Institution: University of California, Berkeley
Department: Center for Buddhist Studies
Email: rsharf@berkeley.edu

Role(s): ,


Biography:
Sharf, Robert

Sharf, Robert

Robert Sharf is D. H. Chen Distinguished Professor of Buddhist Studies in the Department of East Asian Languages and Cultures at the University of California, Berkeley. He received a B.A. in Religious Studies (1979) and an M.A. in Chinese Studies (1981) from the University of Toronto, and a Ph.D. in Buddhist Studies from the University of Michigan (1990). His graduate work included study in Japan; he was a Research Fellow at the Institute for Research into the Humanities (Jinbun Kagaku Kenkyūjo) at Kyoto University, and also conducted fieldwork at Kōfukuji in Nara (1985-87).

Before joining the Berkeley faculty he taught in the Department of Religious Studies at McMaster University (1989-95) and in the Department of Asian Languages and Cultures at the University of Michigan (1995-2003). He works primarily in the area of medieval Chinese Buddhism (especially Chan), but he also dabbles in Japanese Buddhism, Buddhist philosophy, Buddhist art, ritual studies, and methodological issues in the study of religion. In addition to numerous articles and book chapters, he is author of Coming to Terms with Chinese Buddhism: A Reading of the Treasure Store Treatise (2002); co-author (with Yasuo Deguchi, Jay Garfield, and Graham Priest) of What Can’t Be Said: Contradiction and Paradox in East Asian Thought; and co-editor (with Elizabeth Sharf) of Living Images: Japanese Buddhist Icons in Context (2001). He is currently working on a co-authored book (with Jay Garfield and Maria Heim) tentatively titled How to Lose Yourself: An Ancient Guide to an Awakened Life.

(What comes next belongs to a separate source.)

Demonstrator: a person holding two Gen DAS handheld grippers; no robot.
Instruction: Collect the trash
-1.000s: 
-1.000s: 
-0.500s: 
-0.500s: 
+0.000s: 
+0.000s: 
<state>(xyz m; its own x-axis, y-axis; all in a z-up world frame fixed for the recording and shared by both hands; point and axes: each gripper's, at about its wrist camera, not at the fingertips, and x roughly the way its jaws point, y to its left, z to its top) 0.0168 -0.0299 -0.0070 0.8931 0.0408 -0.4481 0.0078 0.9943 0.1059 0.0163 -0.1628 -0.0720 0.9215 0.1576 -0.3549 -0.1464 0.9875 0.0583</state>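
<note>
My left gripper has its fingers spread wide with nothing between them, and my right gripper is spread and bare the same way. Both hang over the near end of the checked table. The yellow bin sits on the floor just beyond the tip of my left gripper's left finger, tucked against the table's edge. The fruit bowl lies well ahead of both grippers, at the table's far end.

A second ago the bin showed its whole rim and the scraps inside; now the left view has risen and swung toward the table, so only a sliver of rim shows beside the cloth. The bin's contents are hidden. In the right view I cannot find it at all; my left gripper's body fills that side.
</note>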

In addition to his appointment in East Asian Languages and Cultures, he is Chair of the Center for Buddhist Studies at UCB. He also serves on the editorial boards of the Journal of the International Association of Buddhist Studies, the Journal for the Study of Chinese Religions, the Journal of Religion in Japan, and the Kuroda Institute Series published in conjunction with University of Hawai’i Press.